# What should I name my new tegu?



## Miles Gardner (Dec 22, 2016)

So I recently got an Argentine Red Tegu from underground reptiles and can't decide on what to name him... I know it sounds stupid but any suggestions or cool names??


----------



## beantickler (Dec 22, 2016)

Does he have a regen tail? Call him shorty... lol


----------



## Walter1 (Dec 22, 2016)

Maybe Rosy if a girl?


----------



## Miles Gardner (Dec 22, 2016)

It's a guy


----------



## beantickler (Dec 22, 2016)

I like naming lizards normal people names or ones u dont hear often... Call him Thomas or Gary... He kinda looks like a Larry to me.

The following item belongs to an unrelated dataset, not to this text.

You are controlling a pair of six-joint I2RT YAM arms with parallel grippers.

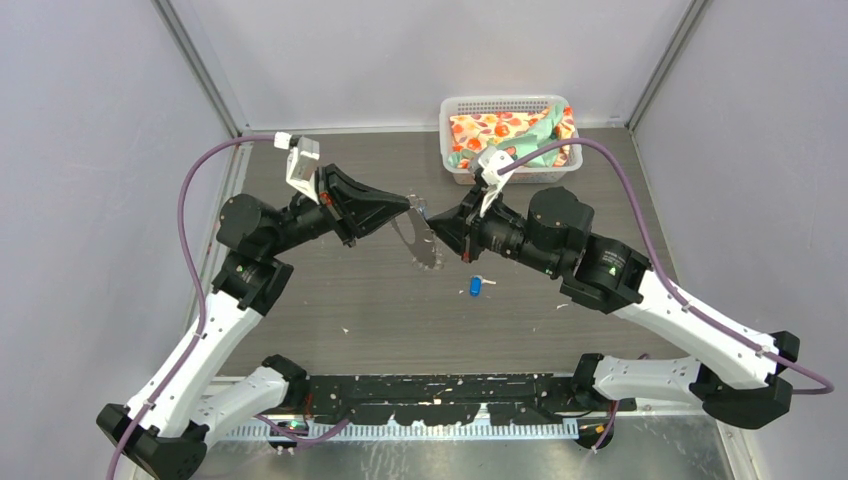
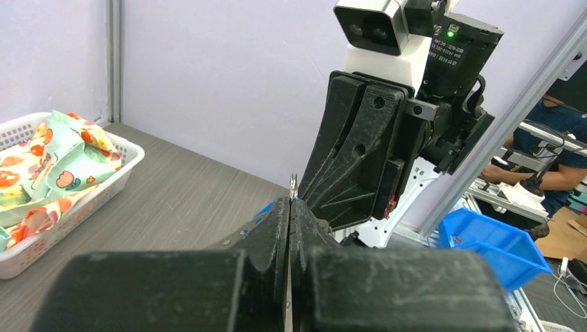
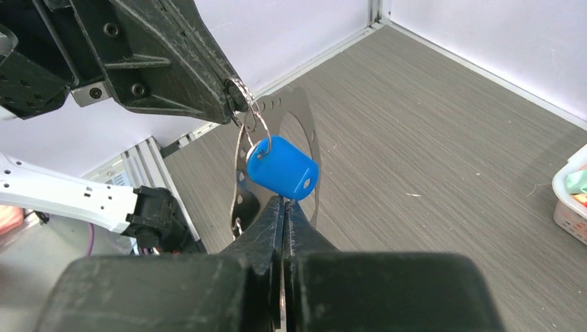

My Red was named Steve and my B&W is Jack...


----------



## beantickler (Dec 22, 2016)

Name him WALTER!


----------



## Miles Gardner (Dec 22, 2016)

I was thinking something like Mars or apollo. The human name i am considering is Charles or something like that.


----------



## Walter1 (Dec 22, 2016)

beantickler said:


> Name him WALTER!


Sure. As long as he can feed him rum and doesn't mind him lifting his leg to fart. That aside, he's OK.


----------



## Miles Gardner (Dec 22, 2016)

hahaha


----------



## Walter1 (Dec 22, 2016)

Miles Gardner said:


> hahaha


No really. A lot of personality, but I burp, fart, and get up to pee at night. Call him Uncle Walter and you'll have a winner with some baggage! Me? I'd name him Red. Either way, you got a winner.


----------